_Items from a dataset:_
╔══

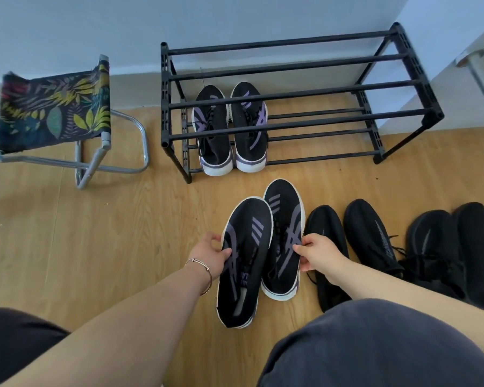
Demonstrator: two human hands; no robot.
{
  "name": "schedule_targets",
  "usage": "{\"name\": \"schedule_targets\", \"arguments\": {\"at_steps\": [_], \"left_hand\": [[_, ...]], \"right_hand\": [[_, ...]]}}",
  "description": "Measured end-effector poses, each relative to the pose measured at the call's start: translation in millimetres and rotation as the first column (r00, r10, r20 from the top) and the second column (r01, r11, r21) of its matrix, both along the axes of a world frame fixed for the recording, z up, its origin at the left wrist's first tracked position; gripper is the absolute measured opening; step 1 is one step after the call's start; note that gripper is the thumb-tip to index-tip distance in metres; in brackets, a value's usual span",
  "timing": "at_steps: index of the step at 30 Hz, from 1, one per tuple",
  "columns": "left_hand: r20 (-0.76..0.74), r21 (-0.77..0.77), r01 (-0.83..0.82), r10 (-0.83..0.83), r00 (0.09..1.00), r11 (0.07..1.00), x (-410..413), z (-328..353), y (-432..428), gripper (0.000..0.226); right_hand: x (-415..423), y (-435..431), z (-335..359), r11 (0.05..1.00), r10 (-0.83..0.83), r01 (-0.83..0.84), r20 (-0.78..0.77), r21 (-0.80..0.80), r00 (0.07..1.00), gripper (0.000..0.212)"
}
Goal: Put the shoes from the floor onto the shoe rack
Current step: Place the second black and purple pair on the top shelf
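- My left hand (pixel 211 251) grips one black knit sneaker with purple stripes and white sole (pixel 245 258).
- My right hand (pixel 320 254) clasps its matching black-and-purple sneaker (pixel 284 238) alongside.

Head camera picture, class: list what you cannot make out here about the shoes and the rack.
- Rightmost black shoes: cut off by the right edge of the head view.
- All-black shoe beside the held pair: its heel is hidden by the right hand and the knee.
- Shoe rack: its upper bars cross the purple-striped pair on the lower tier.
- Left hand: fingertips hidden under its shoe.
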State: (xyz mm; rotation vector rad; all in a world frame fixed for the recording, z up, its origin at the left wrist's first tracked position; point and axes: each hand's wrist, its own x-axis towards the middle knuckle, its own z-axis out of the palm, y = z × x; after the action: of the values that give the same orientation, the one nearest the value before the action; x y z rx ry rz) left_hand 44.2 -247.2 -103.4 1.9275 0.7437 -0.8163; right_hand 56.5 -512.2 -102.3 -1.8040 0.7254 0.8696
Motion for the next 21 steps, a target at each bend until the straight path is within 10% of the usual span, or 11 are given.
{"name": "schedule_targets", "arguments": {"at_steps": [21], "left_hand": [[0.317,0.004,-0.008,0.007,0.948,1.0,132.8,147.0,28.3,0.029]], "right_hand": [[74.2,-3.8,170.1,0.998,0.029,-0.028,-0.016,0.051,0.999,0.021]]}}
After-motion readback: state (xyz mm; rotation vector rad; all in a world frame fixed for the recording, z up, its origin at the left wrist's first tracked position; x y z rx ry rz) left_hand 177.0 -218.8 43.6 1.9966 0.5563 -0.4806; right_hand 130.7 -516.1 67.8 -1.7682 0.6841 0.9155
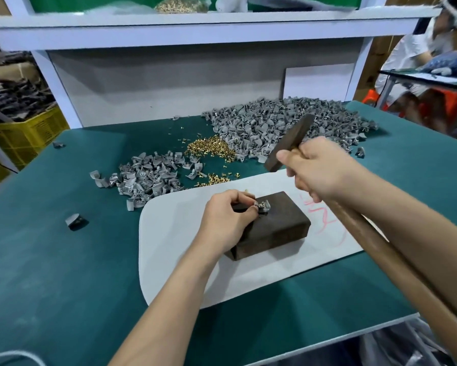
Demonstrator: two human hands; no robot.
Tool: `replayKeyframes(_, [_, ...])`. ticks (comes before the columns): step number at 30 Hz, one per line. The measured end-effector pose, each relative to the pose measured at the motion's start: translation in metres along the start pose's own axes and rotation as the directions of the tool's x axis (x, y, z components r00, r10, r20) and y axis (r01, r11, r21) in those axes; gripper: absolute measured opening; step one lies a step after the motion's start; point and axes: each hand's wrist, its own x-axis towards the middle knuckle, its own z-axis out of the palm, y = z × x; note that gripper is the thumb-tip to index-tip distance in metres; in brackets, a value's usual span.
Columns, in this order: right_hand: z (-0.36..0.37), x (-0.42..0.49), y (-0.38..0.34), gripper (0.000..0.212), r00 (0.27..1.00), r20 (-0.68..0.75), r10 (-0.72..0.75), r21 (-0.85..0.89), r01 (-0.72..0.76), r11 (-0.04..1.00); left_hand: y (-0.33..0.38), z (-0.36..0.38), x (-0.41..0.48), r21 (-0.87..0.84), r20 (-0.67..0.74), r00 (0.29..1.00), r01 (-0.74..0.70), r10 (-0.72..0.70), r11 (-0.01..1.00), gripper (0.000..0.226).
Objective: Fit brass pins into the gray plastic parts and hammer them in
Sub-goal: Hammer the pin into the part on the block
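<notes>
A green desk (63, 273) fills the near ground, and a white mat (174, 254) with rounded corners lies on it at centre. A red scribble (325, 217) marks the mat's right side. A dark block (280, 228) sits on the mat. The left grip (224, 220) rests at the block's left end, thumb and fingers pinching a gray plastic part (263, 207) that stands on the block's top face. To the right, the right grip (319, 170) is curled tight round the wooden handle of a hammer (380, 249), close under the hammer head (288, 143). The head is raised above the mat, apart from the block and tilted to the far right.

A stray gray part (75, 221) lies alone on the desk at left. Beyond the mat a small heap of gray parts (145, 175) lies to the left, and loose brass pins (211, 147) are scattered just right of it. Farther right, a large heap of gray parts (282, 122) spreads to the desk's far edge.

Behind stands a white shelf (195, 22) carrying a clear bag of brass pins (179, 5). A yellow crate (24, 136) sits at far left, and another person (433, 48) is at far right
</notes>
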Motion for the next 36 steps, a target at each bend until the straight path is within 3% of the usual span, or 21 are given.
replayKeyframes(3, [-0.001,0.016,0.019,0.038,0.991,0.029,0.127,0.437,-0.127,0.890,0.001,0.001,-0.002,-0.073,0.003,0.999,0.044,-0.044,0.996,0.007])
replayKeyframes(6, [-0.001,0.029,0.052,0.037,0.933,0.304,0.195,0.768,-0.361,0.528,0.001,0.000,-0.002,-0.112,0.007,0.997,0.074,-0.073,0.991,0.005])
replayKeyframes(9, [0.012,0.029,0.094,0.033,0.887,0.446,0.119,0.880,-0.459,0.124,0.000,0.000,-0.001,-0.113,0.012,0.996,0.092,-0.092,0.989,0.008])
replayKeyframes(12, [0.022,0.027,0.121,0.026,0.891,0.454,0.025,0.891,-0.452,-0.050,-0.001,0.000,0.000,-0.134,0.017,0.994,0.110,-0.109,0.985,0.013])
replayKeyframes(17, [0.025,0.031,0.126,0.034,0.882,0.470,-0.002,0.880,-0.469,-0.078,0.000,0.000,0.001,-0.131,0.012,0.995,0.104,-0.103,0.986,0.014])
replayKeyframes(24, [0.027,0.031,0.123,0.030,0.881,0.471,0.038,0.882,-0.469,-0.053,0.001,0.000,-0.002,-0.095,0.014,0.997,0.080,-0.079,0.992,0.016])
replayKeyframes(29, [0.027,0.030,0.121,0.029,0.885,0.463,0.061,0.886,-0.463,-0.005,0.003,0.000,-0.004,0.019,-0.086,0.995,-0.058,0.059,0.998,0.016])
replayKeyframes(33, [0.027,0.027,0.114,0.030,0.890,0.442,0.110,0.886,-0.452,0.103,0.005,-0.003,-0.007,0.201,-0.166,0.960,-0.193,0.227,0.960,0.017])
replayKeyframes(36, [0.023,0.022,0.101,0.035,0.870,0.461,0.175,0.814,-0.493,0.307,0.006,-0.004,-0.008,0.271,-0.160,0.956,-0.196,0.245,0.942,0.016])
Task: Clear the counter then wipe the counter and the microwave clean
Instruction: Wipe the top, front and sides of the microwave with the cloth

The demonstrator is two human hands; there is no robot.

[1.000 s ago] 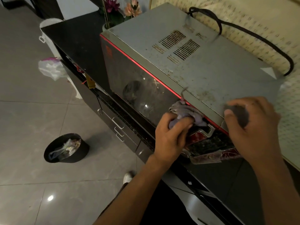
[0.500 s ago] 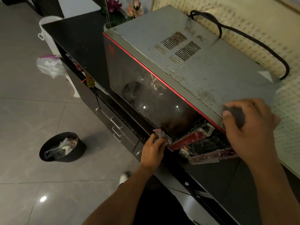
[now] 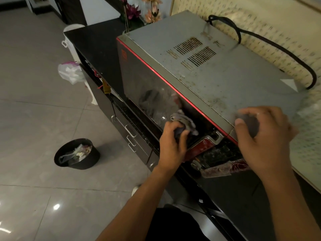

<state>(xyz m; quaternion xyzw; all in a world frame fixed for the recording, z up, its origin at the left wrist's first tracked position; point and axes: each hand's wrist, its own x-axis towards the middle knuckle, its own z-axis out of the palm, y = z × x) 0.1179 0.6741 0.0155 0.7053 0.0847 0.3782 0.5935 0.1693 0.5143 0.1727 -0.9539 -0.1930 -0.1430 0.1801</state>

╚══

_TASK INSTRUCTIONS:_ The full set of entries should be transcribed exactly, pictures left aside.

_OUTPUT BELOW:_
Demonstrator: two human hands; no robot.
{
  "name": "schedule_targets",
  "usage": "{\"name\": \"schedule_targets\", \"arguments\": {\"at_steps\": [_], \"left_hand\": [[_, ...]], \"right_hand\": [[_, ...]]}}",
  "description": "Measured end-effector poses, each relative to the pose measured at the call's start: translation in millimetres and rotation as the first column (r00, r10, r20 from the top) and the second column (r01, r11, r21) of its matrix, both along the axes of a world frame fixed for the recording, z up, its origin at the left wrist's first tracked position; gripper is the absolute measured opening; step 1 is one step after the call's start; note that gripper is the thumb-tip to index-tip distance in metres; in brackets, a value's usual span",
  "timing": "at_steps: index of the step at 30 Hz, from 1, one per tuple",
  "columns": "left_hand: r20 (-0.76..0.74), r21 (-0.77..0.77), r01 (-0.83..0.82), r10 (-0.83..0.83), r00 (0.09..1.00), r11 (0.07..1.00), x (-410..413), z (-328..353), y (-432..428), gripper (0.000..0.226); right_hand: x (-415..423), y (-435..431), z (-335..359), r11 (0.05..1.00), r10 (-0.83..0.83), r01 (-0.83..0.84), r20 (-0.78..0.77), r21 (-0.80..0.80), r00 (0.07..1.00), gripper (0.000..0.212)"
}
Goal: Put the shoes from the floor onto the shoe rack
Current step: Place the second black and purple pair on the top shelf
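- My left hand (pixel 211 251) grips one black knit sneaker with purple stripes and white sole (pixel 245 258).
- My right hand (pixel 320 254) clasps its matching black-and-purple sneaker (pixel 284 238) alongside.

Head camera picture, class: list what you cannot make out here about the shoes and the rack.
- Rightmost black shoes: cut off by the right edge of the head view.
- All-black shoe beside the held pair: its heel is hidden by the right hand and the knee.
- Shoe rack: its upper bars cross the purple-striped pair on the lower tier.
- Left hand: fingertips hidden under its shoe.
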State: (xyz mm; rotation vector rad; all in a world frame fixed for the recording, z up, its origin at the left wrist's first tracked position; point and axes: each hand's wrist, its own x-axis towards the middle knuckle, its own z-axis out of the palm, y = z × x; after the action: of the values that give the same orientation, the one nearest the value before the action; x y z rx ry rz) left_hand 44.2 -247.2 -103.4 1.9275 0.7437 -0.8163; right_hand 56.5 -512.2 -102.3 -1.8040 0.7254 0.8696
Motion for the next 21 steps, a target at each bend until the straight path is within 10% of the usual span, or 11 are given.
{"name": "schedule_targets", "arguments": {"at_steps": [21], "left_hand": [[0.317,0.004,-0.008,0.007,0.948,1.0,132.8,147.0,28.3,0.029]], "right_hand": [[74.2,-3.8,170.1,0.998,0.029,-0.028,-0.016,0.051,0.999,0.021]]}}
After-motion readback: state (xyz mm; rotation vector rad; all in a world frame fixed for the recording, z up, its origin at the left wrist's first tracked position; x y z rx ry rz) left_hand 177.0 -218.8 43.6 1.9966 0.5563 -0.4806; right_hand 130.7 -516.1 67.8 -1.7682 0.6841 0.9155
Demonstrator: two human hands; no robot.
Tool: `replayKeyframes(_, [_, ...])`. ticks (comes before the columns): step number at 30 Hz, one per line. The measured end-effector pose, each relative to the pose measured at the motion's start: translation in metres along the start pose's own axes and rotation as the directions of the tool's x axis (x, y, z components r00, r10, r20) and y axis (r01, r11, r21) in those axes; gripper: absolute measured opening; step one lies a step after the motion's start; point and axes: each hand's wrist, its own x-axis towards the middle knuckle, its own z-axis out of the palm, y = z × x; note that gripper is the thumb-tip to index-tip distance in metres; in brackets, a value's usual span.
Columns, in this order: right_hand: z (-0.36..0.37), x (-0.42..0.49), y (-0.38..0.34), gripper (0.000..0.212), r00 (0.27..1.00), r20 (-0.68..0.75), r10 (-0.72..0.75), r21 (-0.85..0.89), r01 (-0.72..0.76), r11 (-0.04..1.00); left_hand: y (-0.33..0.38), z (-0.36..0.38), x (-0.41..0.48), r21 (-0.87..0.84), r20 (-0.67..0.74), r00 (0.29..1.00), r01 (-0.74..0.70), r10 (-0.72..0.70), r11 (-0.01..1.00), gripper (0.000..0.226).
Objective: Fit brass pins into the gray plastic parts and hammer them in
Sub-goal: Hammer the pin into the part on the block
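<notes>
A green desk (63, 273) fills the near ground, and a white mat (174, 254) with rounded corners lies on it at centre. A red scribble (325, 217) marks the mat's right side. A dark block (280, 228) sits on the mat. The left grip (224, 220) rests at the block's left end, thumb and fingers pinching a gray plastic part (263, 207) that stands on the block's top face. To the right, the right grip (319, 170) is curled tight round the wooden handle of a hammer (380, 249), close under the hammer head (288, 143). The head is raised above the mat, apart from the block and tilted to the far right.

A stray gray part (75, 221) lies alone on the desk at left. Beyond the mat a small heap of gray parts (145, 175) lies to the left, and loose brass pins (211, 147) are scattered just right of it. Farther right, a large heap of gray parts (282, 122) spreads to the desk's far edge.

Behind stands a white shelf (195, 22) carrying a clear bag of brass pins (179, 5). A yellow crate (24, 136) sits at far left, and another person (433, 48) is at far right
</notes>
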Motion for the next 36 steps, a target at each bend until the straight path is within 3% of the usual span, or 21 are given.
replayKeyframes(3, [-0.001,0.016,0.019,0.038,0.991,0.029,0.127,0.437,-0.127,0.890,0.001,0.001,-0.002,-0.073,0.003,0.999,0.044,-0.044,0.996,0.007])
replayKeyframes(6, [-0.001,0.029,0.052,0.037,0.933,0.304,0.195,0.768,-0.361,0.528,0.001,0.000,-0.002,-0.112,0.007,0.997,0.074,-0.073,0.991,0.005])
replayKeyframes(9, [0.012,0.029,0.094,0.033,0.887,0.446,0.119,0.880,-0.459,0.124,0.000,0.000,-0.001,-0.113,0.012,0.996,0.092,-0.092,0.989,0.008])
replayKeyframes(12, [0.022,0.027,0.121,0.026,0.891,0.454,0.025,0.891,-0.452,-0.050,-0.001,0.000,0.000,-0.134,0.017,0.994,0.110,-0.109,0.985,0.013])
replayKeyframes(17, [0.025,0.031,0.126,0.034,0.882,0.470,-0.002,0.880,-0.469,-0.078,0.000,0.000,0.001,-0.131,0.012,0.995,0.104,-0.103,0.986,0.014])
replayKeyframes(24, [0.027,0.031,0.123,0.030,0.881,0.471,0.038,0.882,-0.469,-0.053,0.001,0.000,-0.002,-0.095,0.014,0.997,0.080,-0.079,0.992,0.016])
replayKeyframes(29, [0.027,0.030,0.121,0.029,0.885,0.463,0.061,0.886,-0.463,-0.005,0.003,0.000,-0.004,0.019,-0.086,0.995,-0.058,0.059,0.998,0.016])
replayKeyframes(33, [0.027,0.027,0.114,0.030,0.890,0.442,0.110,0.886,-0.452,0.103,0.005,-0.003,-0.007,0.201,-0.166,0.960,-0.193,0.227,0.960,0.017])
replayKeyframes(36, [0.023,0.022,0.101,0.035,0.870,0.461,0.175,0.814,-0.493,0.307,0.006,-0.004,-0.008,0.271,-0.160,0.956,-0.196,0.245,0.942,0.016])
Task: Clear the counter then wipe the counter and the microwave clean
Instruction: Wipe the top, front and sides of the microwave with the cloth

The demonstrator is two human hands; there is no robot.

[1.000 s ago] 
[0.500 s ago] 
[now] 

<state>(xyz m; quaternion xyzw; all in a world frame fixed for the recording, z up, its origin at the left wrist's first tracked position; point and axes: each hand's wrist, its own x-axis towards the middle knuckle, its own z-axis out of the palm, y = z × x) 0.1179 0.6741 0.0155 0.7053 0.0847 0.3782 0.5935 0.1693 0.5143 0.1727 -0.9539 -0.1930 -0.1430 0.1801</state>

Work on the exercise is complete.